Your response should be a copy of each line in the listing below that includes the word "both".

### Available data ###

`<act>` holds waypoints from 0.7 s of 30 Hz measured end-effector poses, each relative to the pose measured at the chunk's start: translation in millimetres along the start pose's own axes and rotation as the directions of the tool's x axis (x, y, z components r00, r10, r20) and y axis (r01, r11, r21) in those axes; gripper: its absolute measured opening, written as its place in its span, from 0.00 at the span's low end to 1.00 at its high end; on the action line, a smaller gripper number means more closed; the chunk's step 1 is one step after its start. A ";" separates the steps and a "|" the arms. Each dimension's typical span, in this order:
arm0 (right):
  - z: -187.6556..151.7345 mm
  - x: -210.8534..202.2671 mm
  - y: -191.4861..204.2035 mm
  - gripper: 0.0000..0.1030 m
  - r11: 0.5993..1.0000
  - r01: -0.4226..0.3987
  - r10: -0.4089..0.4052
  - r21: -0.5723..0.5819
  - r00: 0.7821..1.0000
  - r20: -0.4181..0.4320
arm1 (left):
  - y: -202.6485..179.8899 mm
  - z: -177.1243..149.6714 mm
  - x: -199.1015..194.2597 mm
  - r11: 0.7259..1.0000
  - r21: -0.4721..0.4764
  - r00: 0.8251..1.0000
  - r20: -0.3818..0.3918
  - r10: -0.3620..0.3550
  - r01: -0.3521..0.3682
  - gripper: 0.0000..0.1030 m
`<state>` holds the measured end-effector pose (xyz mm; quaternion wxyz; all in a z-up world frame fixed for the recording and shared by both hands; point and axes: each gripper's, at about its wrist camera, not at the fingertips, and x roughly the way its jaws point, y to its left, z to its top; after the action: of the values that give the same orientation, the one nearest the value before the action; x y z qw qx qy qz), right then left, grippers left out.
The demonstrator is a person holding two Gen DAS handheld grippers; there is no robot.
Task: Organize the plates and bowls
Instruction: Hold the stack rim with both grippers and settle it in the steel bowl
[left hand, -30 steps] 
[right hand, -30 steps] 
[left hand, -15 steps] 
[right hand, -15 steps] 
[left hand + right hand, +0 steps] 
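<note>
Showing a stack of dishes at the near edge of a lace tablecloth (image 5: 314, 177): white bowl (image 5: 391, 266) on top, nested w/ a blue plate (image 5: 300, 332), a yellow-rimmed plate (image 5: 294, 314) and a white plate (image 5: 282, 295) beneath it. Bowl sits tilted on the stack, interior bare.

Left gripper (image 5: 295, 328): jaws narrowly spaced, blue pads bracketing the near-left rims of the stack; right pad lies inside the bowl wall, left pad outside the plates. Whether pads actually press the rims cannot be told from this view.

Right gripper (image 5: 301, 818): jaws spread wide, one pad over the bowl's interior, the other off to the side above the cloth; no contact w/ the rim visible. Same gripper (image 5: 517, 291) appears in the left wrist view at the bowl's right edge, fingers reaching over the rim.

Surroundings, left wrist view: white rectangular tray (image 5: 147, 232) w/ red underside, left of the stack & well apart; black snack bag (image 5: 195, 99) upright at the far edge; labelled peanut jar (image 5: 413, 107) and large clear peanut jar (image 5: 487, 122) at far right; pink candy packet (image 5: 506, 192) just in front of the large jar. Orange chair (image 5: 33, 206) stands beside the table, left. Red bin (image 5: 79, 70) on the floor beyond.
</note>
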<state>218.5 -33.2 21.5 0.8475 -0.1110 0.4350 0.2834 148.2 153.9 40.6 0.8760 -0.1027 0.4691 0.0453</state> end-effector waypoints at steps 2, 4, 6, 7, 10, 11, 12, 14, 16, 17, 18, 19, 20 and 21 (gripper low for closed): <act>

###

Result below:
`<state>` holds the measured end-effector pose (xyz mm; quaternion wxyz; all in a z-up world frame fixed for the recording and shared by both hands; point and axes: each gripper's, at about its wrist camera, not at the fingertips, and x roughly the way its jaws point, y to its left, z to its top; after the action: of the values that give the same orientation, the one nearest the value before the action; x y z qw qx qy qz), right then left, grippers left out.
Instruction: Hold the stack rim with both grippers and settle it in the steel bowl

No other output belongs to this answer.